Il fallait que le temps fût bien mauvais, ou que le marquis subît à son insu quelque mystérieuse influence; car il se décida à affronter la rencontre d'une personne inconnue. Il entra, et saluant la prétendue veuve avec une politesse craintive, il s'approcha du feu où la vieille femme s'empressa de jeter de nouvelles branches en s'apitoyant sur les vêtements mouillés de son vieux maître. «Oh! bonnes gens, est-il possible; comme vous voilà fait, monsieur le marquis! vrai, je ne vous aurais pas reconnu si le Jean ne m'avait pas avertie. Chauffez-vous, chauffez-vous, notre monsieur; car, à votre âge, il y a là de quoi attraper le coup de la mort.» Et, croyant se montrer officieuse et attentive avec ses sinistres prévisions, la bonne femme, toute troublée d'ailleurs de recevoir une pareille visite, faillit mettre le feu à sa cheminée.

«Non, ma bonne femme, lui dit le marquis, je suis fort solidement vêtu en tout temps, et je sens à peine la pluie …

—Oh! je le crois bien que vous êtes bien vêtu! reprit-elle, voulant lui faire un compliment qu'elle supposait propre à le flatter; car vous avez bien le moyen de l'être!…

—Il ne s'agit pas de cela, reprit le marquis; c'est pour vous dire de ne pas tant vous démener, et de ne pas quitter vos malades pour moi. Je suis fort bien ici, et la vie d'un vieillard comme moi est moins précieuse que celle de ces jeunes enfants. Sont-ils malades depuis longtemps?

—Depuis une quinzaine, Monsieur! Mais le plus mauvais est passé, Dieu merci!
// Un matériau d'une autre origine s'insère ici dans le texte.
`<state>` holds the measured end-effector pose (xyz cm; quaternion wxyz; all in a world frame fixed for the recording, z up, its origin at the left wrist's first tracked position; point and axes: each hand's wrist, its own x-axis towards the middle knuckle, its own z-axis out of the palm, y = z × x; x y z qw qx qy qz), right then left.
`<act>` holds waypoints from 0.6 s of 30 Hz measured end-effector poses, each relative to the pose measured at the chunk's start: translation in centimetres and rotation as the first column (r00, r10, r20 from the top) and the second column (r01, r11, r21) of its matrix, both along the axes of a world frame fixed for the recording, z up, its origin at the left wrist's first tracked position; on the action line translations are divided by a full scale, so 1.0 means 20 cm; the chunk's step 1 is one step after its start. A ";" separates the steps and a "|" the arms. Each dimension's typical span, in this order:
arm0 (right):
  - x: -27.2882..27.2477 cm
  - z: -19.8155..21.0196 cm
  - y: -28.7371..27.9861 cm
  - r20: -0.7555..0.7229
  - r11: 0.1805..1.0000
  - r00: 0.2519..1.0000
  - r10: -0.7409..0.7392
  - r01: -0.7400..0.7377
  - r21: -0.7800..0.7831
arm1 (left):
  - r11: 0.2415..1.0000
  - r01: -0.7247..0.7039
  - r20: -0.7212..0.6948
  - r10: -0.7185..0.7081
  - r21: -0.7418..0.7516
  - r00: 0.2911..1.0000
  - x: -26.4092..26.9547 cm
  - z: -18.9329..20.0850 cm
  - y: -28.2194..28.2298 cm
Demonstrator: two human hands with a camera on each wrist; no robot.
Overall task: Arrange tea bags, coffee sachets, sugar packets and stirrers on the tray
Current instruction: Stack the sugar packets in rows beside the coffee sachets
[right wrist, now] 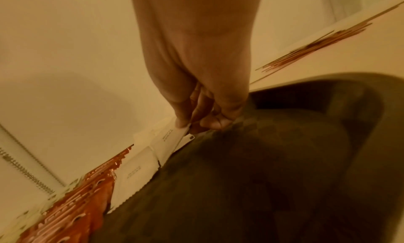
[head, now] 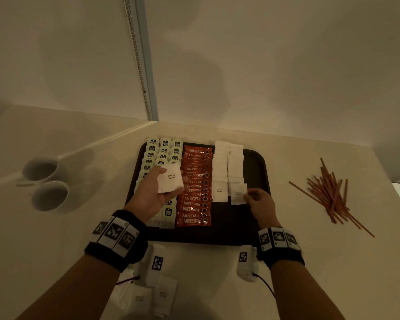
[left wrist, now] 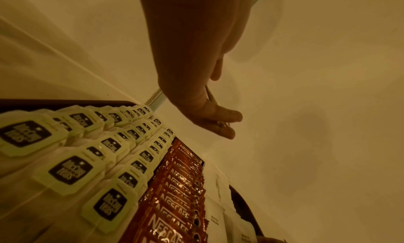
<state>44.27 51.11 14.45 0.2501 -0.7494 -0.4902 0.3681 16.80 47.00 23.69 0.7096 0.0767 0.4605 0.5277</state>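
A dark tray is being carried by a pale desk, and rows are being formed on it: tea bags tagged "McCoy Teas" at its left, red coffee sachets printed "NESCAFÉ" and, on the nearest one, "CLASSIC" beside them, then two columns of white sugar packets marked "WHITE SUGAR". A small stack of sugar packets, its top one reading "WHITE SUGAR", is being held above the tea bags and sachets by the left hand, thumb on top and fingers curled beneath. The nearest packet of the right-hand column is being pinched at its right edge between thumb and fingers of the right hand, low over the tray. The right part of the tray is being left bare. Reddish-brown stirrers are lying in a loose heap on the desk, right of the tray. Two white cups are standing on the desk at the left, and more white packets are lying on the desk near the forearms.
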 end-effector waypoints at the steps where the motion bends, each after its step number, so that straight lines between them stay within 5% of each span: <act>1: -0.01 0.00 0.00 0.002 1.000 1.000 -0.003 0.003 0.000 | 1.000 0.002 0.013 -0.002 -0.003 1.000 0.00 -0.01 0.00; 14: -0.09 -0.04 0.04 0.143 0.996 0.986 -0.082 0.074 0.057 | 0.999 0.050 0.090 -0.051 0.013 0.995 -0.02 0.00 0.00; 18: -0.11 -0.02 0.05 0.171 0.994 0.984 -0.056 0.040 0.098 | 0.998 0.041 -0.028 -0.042 -0.038 0.999 0.00 0.01 0.00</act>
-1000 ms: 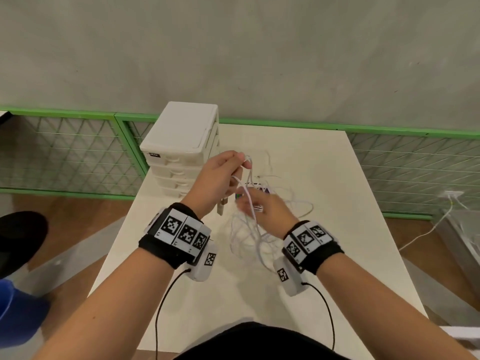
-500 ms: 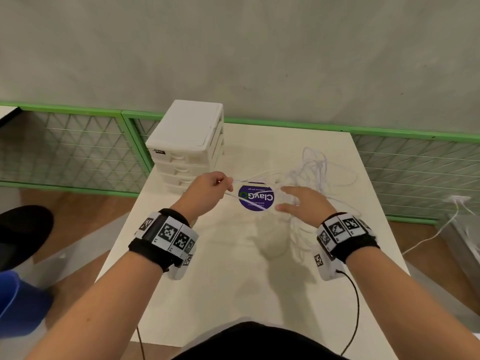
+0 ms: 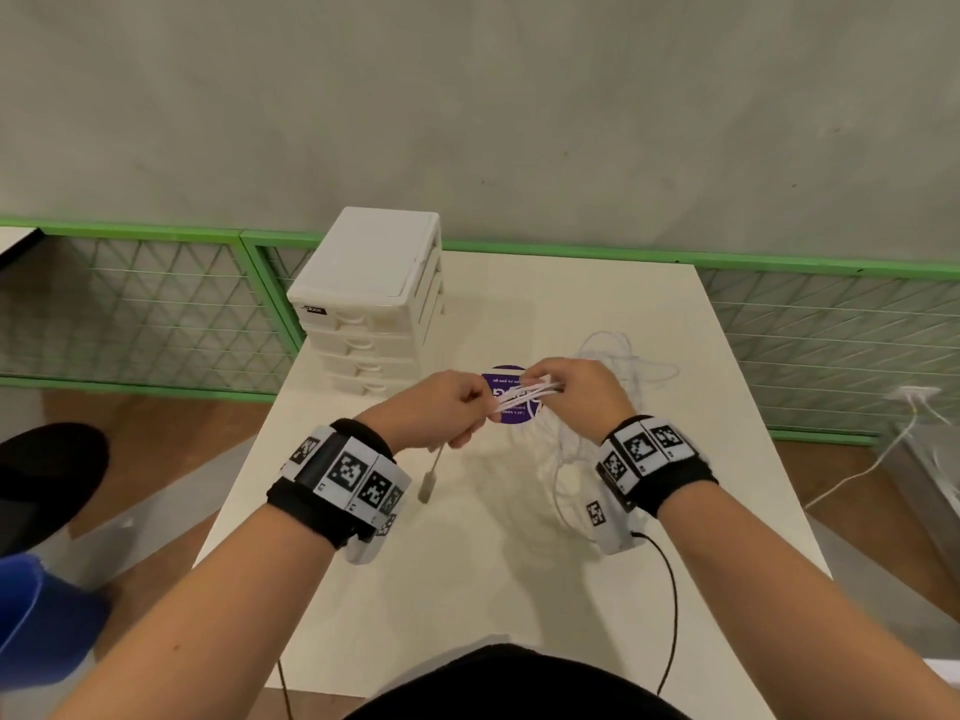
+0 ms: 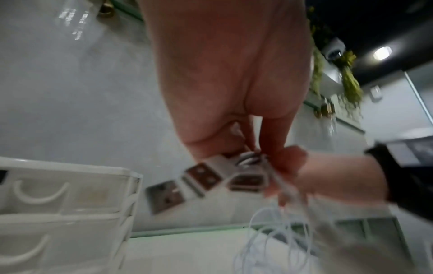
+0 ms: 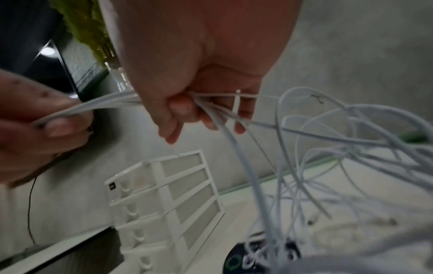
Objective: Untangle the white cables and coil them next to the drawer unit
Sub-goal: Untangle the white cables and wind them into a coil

—Pourquoi, lorsque vous avez des malades, ne venez-vous pas me voir?

—Oh nenni! je n'oserais pas. Je craindrais de vous ennuyer. On est si simple, nous autres! on ne sait pas bien parler, et on est honteux de demander.

—C'est moi qui devrais venir m'informer de vos misères, dit le marquis en soupirant; et je vois que des âmes plus actives et plus dévouées le font à ma place!»